◆ **RECORDS FOR PROCESSING**:
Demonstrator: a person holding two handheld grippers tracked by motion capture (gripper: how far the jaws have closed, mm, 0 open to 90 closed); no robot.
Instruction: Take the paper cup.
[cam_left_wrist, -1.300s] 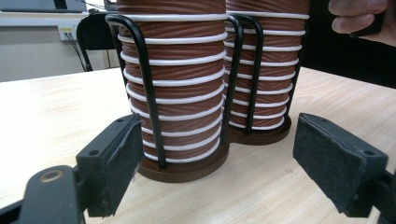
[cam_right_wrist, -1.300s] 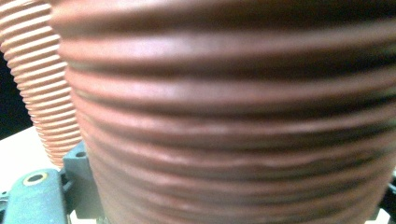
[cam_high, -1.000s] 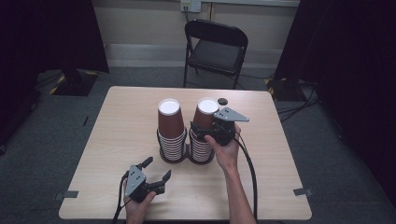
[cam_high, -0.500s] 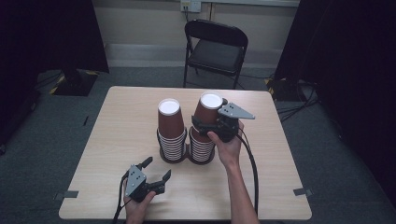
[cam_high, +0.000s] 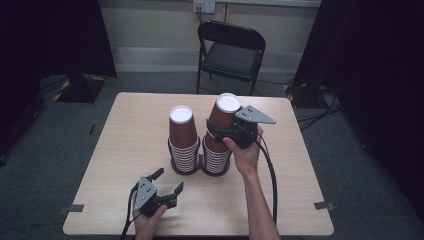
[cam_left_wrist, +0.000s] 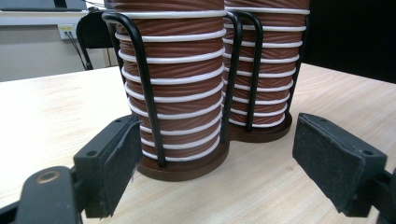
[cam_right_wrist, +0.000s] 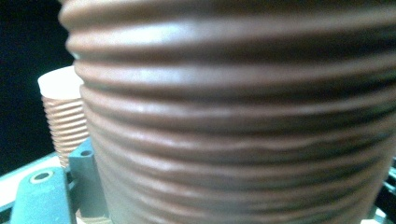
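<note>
Pinching the top cup (cam_high: 226, 114) of the right stack (cam_high: 217, 156), your right gripper (cam_high: 216, 131) had its fingers pressed against the ribbed brown wall, and they had just been closing further with the cup between them. That cup sat tilted and lifted partly clear of the ones nested below, toward one o'clock of the desk's (cam_high: 125, 130) centre, which reads as a pull meant to free a single cup without dragging the rest along. In the right gripper view the wall (cam_right_wrist: 233, 116) showed close ridges with a dull sheen, likely paper. Your left gripper (cam_high: 166, 187) rested low at seven o'clock, its fingers (cam_left_wrist: 116, 163) spread wide and holding nothing, aimed at the holders as if ready to steady them. Each stack stood upside down inside a black wire holder (cam_left_wrist: 140, 84) on a round dark base, white rims (cam_left_wrist: 173, 79) ringing the brown. The left stack (cam_high: 183, 142) stood just beside the right one, their bases touching. Pale wood grain covered the desk.
</note>
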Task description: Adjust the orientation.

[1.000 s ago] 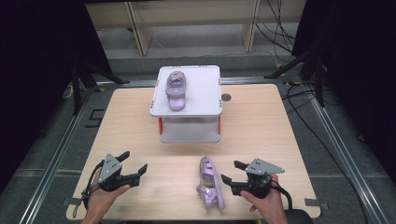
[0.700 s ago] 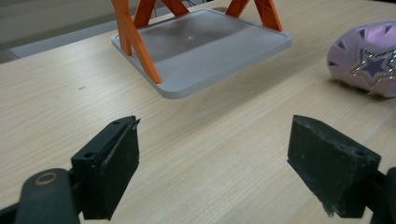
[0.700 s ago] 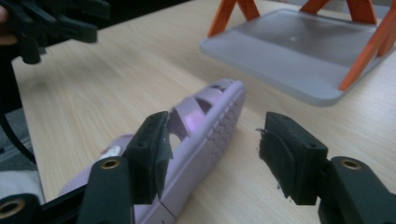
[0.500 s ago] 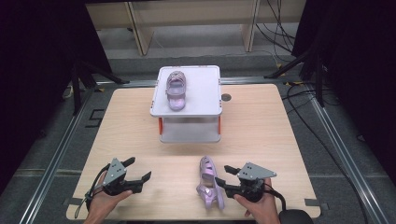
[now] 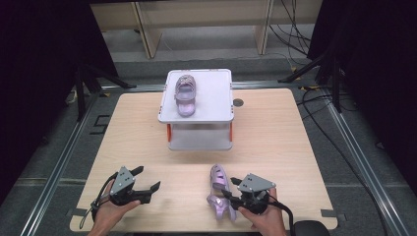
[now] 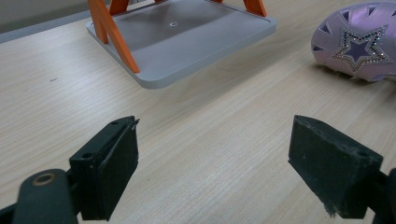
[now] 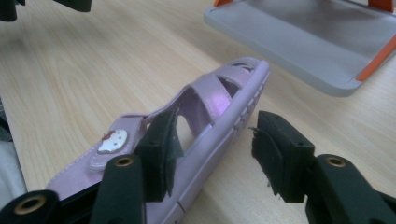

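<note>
With one sandal (image 5: 185,93) already on rack (image 5: 221,109): second sandal (image 5: 219,192) on table, straddled by right gripper (image 5: 231,189), jaws apart, ungripped; left gripper (image 5: 145,181) wide, empty.

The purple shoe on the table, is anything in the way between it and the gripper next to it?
No. The right gripper already has its open jaws around the side of the purple sandal, one inside the straps and one outside, with nothing between them.
</note>
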`<act>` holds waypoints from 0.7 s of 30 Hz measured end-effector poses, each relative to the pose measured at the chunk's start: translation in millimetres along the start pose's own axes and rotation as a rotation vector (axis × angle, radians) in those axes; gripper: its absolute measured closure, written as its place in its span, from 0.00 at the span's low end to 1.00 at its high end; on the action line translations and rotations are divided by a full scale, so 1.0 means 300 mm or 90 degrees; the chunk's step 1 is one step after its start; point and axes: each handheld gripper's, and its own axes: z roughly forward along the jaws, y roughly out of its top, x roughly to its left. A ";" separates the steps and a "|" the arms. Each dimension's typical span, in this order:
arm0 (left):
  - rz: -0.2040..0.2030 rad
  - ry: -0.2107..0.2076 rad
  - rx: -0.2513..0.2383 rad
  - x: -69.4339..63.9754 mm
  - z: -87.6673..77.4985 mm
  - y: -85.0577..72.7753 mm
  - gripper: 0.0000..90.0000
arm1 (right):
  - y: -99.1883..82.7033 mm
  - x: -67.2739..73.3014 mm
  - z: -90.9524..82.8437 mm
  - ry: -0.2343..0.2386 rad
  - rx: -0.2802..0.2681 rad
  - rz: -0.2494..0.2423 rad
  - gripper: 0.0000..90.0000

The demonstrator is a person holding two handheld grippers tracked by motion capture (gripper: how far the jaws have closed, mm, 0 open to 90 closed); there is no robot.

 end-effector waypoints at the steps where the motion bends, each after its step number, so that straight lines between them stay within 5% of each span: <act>1: -0.005 -0.001 -0.002 -0.002 0.001 -0.001 0.17 | -0.001 0.000 0.002 0.005 0.003 0.007 0.58; 5: 0.006 0.000 -0.001 0.005 0.005 -0.002 0.17 | -0.003 -0.013 0.011 0.009 0.008 -0.010 0.63; 11: 0.002 0.001 -0.010 0.010 0.001 0.002 0.17 | -0.006 -0.024 0.003 0.008 0.019 0.016 0.64; 17: 0.002 0.004 -0.004 0.012 -0.006 0.001 0.17 | -0.029 -0.067 -0.005 0.018 0.036 0.074 0.64; 21: -0.002 0.005 -0.012 0.014 -0.003 0.000 0.17 | -0.034 -0.084 -0.001 0.029 0.041 0.064 0.63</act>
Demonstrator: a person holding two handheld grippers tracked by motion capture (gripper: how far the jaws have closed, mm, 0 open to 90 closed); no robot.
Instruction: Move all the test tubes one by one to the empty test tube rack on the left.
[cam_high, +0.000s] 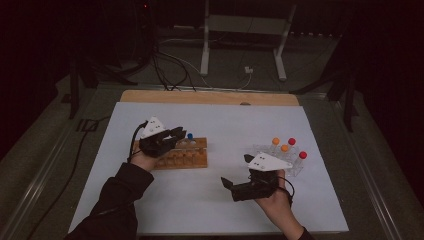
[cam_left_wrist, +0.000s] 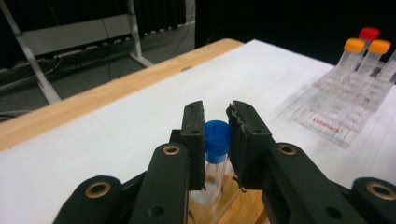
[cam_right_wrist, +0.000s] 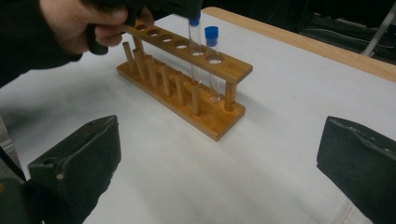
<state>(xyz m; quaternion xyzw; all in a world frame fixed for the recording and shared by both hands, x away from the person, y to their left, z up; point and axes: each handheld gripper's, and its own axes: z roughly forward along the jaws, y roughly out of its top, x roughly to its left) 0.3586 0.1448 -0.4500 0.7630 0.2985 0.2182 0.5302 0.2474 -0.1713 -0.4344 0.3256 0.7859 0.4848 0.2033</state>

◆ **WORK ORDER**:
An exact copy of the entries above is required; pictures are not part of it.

◆ **SOLUTION FOR THIS EXERCISE**:
Demonstrator: a person holding two handheld grippers tracked by motion capture (gripper: how far the jaws have closed, mm, 0 open to 90 closed); no robot.
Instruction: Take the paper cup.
[cam_left_wrist, -1.300s] 
[cam_right_wrist, -1.300s] 
[cam_high, -1.000s] 
[cam_high, -0.500s] 
[cam_high, +0.000s] 
[cam_left_wrist, +0.000s] 
[cam_right_wrist, +0.000s] 
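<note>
Pinching the top cup (cam_high: 226, 114) of the right stack (cam_high: 217, 156), your right gripper (cam_high: 216, 131) had its fingers pressed against the ribbed brown wall, and they had just been closing further with the cup between them. That cup sat tilted and lifted partly clear of the ones nested below, toward one o'clock of the desk's (cam_high: 125, 130) centre, which reads as a pull meant to free a single cup without dragging the rest along. In the right gripper view the wall (cam_right_wrist: 233, 116) showed close ridges with a dull sheen, likely paper. Your left gripper (cam_high: 166, 187) rested low at seven o'clock, its fingers (cam_left_wrist: 116, 163) spread wide and holding nothing, aimed at the holders as if ready to steady them. Each stack stood upside down inside a black wire holder (cam_left_wrist: 140, 84) on a round dark base, white rims (cam_left_wrist: 173, 79) ringing the brown. The left stack (cam_high: 183, 142) stood just beside the right one, their bases touching. Pale wood grain covered the desk.
</note>
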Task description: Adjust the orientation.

[1.000 s ago] 
[0.700 s ago] 
[0.700 s ago] 
[0.500 s ago] 
[now] 
[now] 
[now] 

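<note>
With one sandal (image 5: 185,93) already on rack (image 5: 221,109): second sandal (image 5: 219,192) on table, straddled by right gripper (image 5: 231,189), jaws apart, ungripped; left gripper (image 5: 145,181) wide, empty.

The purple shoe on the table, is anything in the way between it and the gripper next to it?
No. The right gripper already has its open jaws around the side of the purple sandal, one inside the straps and one outside, with nothing between them.
</note>
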`<act>` holds waypoints from 0.7 s of 30 Hz measured end-effector poses, each relative to the pose measured at the chunk's start: translation in millimetres along the start pose's own axes and rotation as a rotation vector (axis × angle, radians) in those axes; gripper: its absolute measured closure, written as its place in its span, from 0.00 at the span's low end to 1.00 at its high end; on the action line translations and rotations are divided by a full scale, so 1.0 means 300 mm or 90 degrees; the chunk's step 1 is one step after its start; point and axes: each handheld gripper's, and its own axes: z roughly forward along the jaws, y roughly out of its top, x roughly to its left. A ";" separates the steps and a "|" the arms. Each dimension's typical span, in this order:
arm0 (left):
  - rz: -0.2040..0.2030 rad
  - ry: -0.2107..0.2076 rad
  - rx: -0.2513..0.2383 rad
  - x: -69.4339..63.9754 mm
  - z: -87.6673..77.4985 mm
  - y: -85.0577..72.7753 mm
  - gripper: 0.0000..90.0000
arm1 (right):
  - y: -99.1883..82.7033 mm
  - x: -67.2739..73.3014 mm
  - z: -90.9524..82.8437 mm
  - ry: -0.2343..0.2386 rad
  - rx: -0.2802..0.2681 rad
  - rz: -0.2494..0.2423 rad
  - gripper: 0.0000..90.0000

The demonstrator is a person holding two handheld grippers tracked by motion capture (gripper: how far the jaws have closed, mm, 0 open to 90 closed); there is no robot.

 end-effector waypoints at the steps where the motion bends, each after its step number, so that straight lines between them stay within 5% of each span: <act>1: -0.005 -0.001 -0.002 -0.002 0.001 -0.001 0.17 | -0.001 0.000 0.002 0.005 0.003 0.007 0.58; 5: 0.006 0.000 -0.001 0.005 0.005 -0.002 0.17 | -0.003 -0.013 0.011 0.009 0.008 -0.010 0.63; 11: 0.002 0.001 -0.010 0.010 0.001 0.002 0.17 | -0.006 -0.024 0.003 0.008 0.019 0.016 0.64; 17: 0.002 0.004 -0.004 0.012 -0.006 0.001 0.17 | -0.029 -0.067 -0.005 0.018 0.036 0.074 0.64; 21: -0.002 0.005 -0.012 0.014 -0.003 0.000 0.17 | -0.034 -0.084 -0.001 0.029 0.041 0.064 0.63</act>
Demonstrator: a person holding two handheld grippers tracked by motion capture (gripper: how far the jaws have closed, mm, 0 open to 90 closed); no robot.
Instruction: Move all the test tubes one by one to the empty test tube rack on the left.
[cam_high, +0.000s] 
[cam_left_wrist, +0.000s] 
[cam_right_wrist, +0.000s] 
<state>(xyz m; quaternion xyzw; all in a world frame fixed for the recording and shared by both hands, x away from the person, y to their left, z up; point and axes: each handheld gripper's, and its own axes: z roughly forward along the jaws, y roughly out of its top, x roughly to its left) 0.3586 0.1448 -0.4500 0.7630 0.2985 0.2182 0.5302 0.2474 -0.1713 -0.4344 0.3256 0.7859 0.4848 0.2033</state>

This finishes the response to the exercise.